**What is being asked**
Within the entries below, please retype exactly the lines starting with the line that has "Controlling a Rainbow" and going on through the line that has "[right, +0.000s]", but not the pictures.

Excerpts from a dataset:

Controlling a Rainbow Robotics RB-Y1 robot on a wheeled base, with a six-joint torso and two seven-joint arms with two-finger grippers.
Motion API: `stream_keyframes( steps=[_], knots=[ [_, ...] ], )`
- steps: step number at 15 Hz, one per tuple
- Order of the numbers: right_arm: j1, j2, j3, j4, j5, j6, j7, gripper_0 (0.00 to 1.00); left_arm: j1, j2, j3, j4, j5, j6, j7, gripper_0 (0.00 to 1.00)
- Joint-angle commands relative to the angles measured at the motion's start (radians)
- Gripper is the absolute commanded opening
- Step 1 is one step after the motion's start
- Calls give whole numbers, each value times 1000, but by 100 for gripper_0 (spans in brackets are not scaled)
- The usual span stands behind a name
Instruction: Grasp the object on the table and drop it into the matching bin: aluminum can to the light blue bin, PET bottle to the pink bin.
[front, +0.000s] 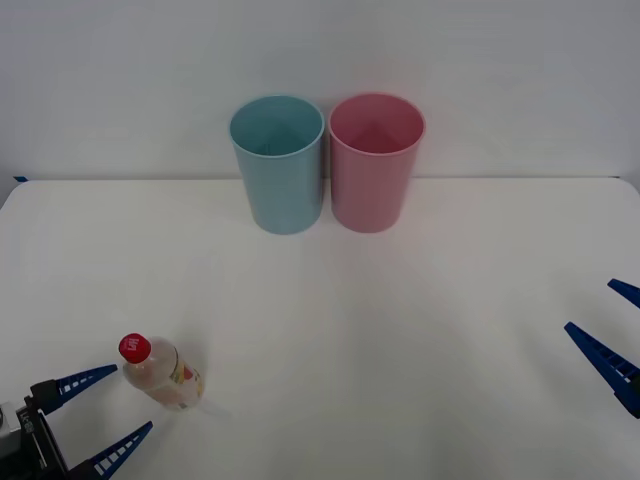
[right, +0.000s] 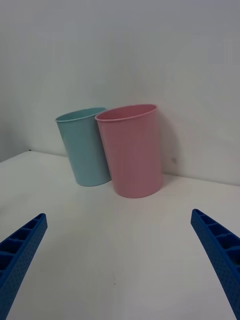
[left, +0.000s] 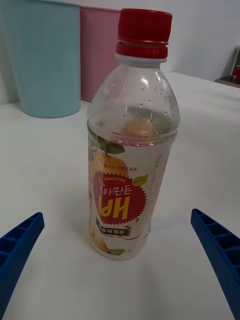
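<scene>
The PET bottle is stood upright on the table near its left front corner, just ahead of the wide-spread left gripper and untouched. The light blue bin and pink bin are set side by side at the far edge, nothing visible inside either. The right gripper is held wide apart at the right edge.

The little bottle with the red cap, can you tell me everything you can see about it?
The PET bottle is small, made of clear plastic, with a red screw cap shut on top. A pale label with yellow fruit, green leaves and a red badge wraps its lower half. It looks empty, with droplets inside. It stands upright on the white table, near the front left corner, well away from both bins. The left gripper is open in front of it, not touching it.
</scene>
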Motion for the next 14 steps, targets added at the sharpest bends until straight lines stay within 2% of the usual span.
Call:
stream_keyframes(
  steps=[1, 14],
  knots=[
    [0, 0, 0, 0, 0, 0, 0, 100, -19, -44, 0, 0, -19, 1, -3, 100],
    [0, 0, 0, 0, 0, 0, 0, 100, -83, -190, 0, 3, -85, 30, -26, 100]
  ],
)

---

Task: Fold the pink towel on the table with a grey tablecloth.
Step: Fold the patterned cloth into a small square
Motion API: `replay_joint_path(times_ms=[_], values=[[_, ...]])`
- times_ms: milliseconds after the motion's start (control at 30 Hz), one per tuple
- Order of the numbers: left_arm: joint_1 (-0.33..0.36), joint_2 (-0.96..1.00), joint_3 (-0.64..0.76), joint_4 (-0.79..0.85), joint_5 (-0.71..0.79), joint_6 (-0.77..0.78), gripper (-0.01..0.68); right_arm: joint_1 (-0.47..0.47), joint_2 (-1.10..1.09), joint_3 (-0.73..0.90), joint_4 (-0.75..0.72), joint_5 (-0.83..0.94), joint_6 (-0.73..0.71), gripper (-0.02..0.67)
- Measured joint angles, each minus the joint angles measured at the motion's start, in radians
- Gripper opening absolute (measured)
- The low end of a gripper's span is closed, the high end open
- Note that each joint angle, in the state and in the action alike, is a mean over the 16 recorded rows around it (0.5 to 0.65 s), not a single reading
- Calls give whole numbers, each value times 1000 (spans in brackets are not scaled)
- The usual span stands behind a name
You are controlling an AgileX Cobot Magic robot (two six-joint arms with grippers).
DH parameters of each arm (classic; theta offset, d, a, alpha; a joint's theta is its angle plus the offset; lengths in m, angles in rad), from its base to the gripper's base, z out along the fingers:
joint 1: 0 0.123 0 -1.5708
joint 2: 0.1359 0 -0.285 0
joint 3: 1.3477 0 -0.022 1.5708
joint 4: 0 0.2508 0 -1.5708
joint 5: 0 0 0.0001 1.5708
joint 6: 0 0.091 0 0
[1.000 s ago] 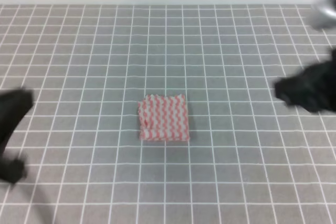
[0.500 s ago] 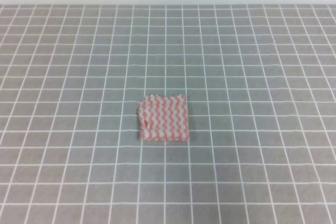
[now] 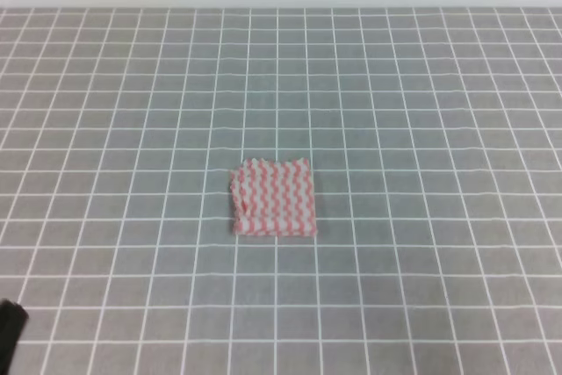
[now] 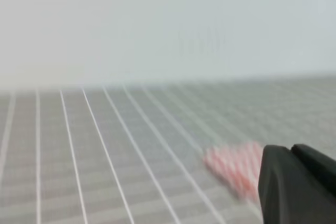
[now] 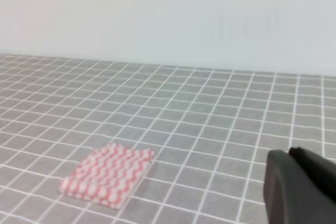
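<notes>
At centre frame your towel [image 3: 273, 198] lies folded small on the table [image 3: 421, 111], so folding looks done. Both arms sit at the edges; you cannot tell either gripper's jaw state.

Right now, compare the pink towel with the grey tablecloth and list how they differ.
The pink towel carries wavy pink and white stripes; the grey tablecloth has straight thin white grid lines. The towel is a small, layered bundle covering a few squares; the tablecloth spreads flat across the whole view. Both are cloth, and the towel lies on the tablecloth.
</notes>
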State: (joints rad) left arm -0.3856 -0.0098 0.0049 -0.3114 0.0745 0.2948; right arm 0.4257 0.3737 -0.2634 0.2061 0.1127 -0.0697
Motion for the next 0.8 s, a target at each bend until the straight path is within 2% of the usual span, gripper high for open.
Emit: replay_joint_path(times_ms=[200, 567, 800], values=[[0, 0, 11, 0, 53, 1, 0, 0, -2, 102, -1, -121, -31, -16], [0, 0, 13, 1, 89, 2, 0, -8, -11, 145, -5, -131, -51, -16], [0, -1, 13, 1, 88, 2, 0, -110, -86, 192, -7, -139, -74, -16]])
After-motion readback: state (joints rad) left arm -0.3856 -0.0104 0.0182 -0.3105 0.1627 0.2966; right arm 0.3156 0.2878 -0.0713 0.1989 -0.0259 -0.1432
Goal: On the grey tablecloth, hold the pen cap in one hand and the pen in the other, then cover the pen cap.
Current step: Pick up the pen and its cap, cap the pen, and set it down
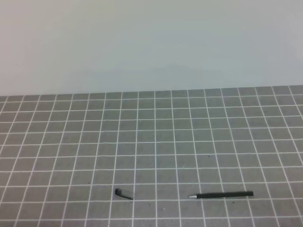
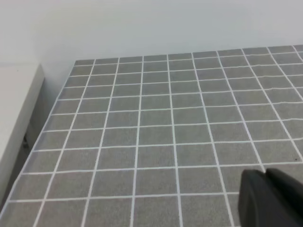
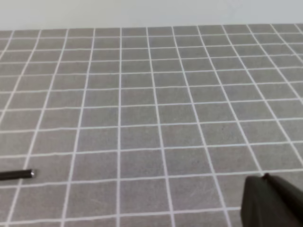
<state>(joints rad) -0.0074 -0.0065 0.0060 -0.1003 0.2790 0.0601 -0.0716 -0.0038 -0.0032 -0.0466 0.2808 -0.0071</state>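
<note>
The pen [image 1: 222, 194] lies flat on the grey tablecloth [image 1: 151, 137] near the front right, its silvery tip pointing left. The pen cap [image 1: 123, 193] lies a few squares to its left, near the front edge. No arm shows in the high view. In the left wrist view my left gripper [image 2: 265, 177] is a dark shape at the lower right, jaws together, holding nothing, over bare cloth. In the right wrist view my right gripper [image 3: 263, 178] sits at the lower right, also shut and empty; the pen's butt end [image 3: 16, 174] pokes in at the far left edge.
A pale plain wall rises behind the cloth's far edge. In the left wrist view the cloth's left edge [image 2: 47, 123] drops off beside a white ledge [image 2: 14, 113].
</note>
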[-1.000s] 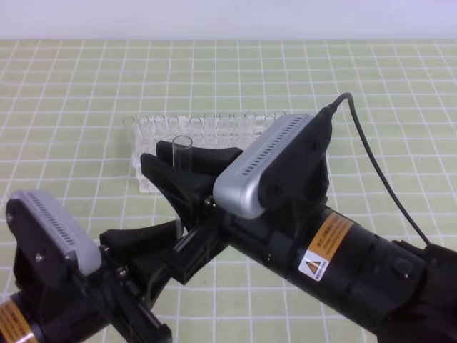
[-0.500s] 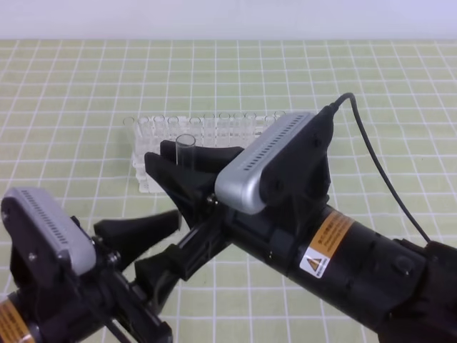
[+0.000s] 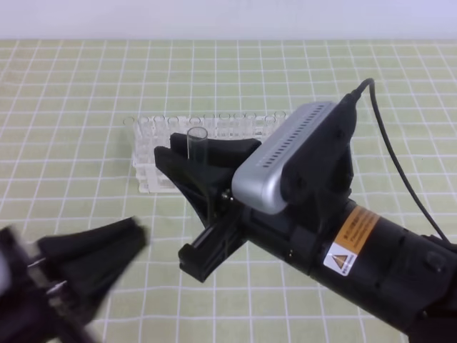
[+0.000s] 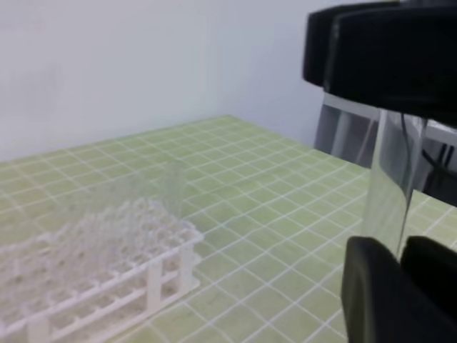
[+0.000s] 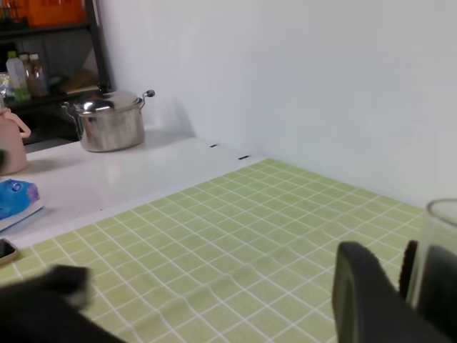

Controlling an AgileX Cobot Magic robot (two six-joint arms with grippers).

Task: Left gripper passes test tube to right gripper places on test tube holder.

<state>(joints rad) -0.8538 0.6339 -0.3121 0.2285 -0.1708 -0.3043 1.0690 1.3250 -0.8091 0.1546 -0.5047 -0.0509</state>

**Solution for this problem**
Controlling a Rainbow Robotics RB-Y1 robot on a wheeled base, with a six-joint torso and two seven-joint arms with two-finger grippers.
Motion API: `stream_keyframes( steps=[_], knots=[ [_, ...] ], )`
- steps: step number at 15 Hz, one per tuple
- Order of the numbers: right_arm: j1, j2, j3, j4, j5, j6, j7, gripper_0 (0.00 to 1.00); left_arm: j1, j2, j3, j4, j5, j6, j7, gripper_0 (0.00 to 1.00)
- Joint-angle commands relative to the angles measured at the motion's start (radians)
- Gripper is the absolute commanded opening
- Step 1 is one step after the motion's start
- Calls give whole numbers, each value times 1000, but by 100 for gripper_0 (spans in brackets are not scaled)
- The usual span stands behind a name
Instruction: Grasp the object on the table and drop it into the matching bin: aluminum can to the light blue bin, PET bottle to the pink bin.
[front, +0.000s] 
[right, +0.000s] 

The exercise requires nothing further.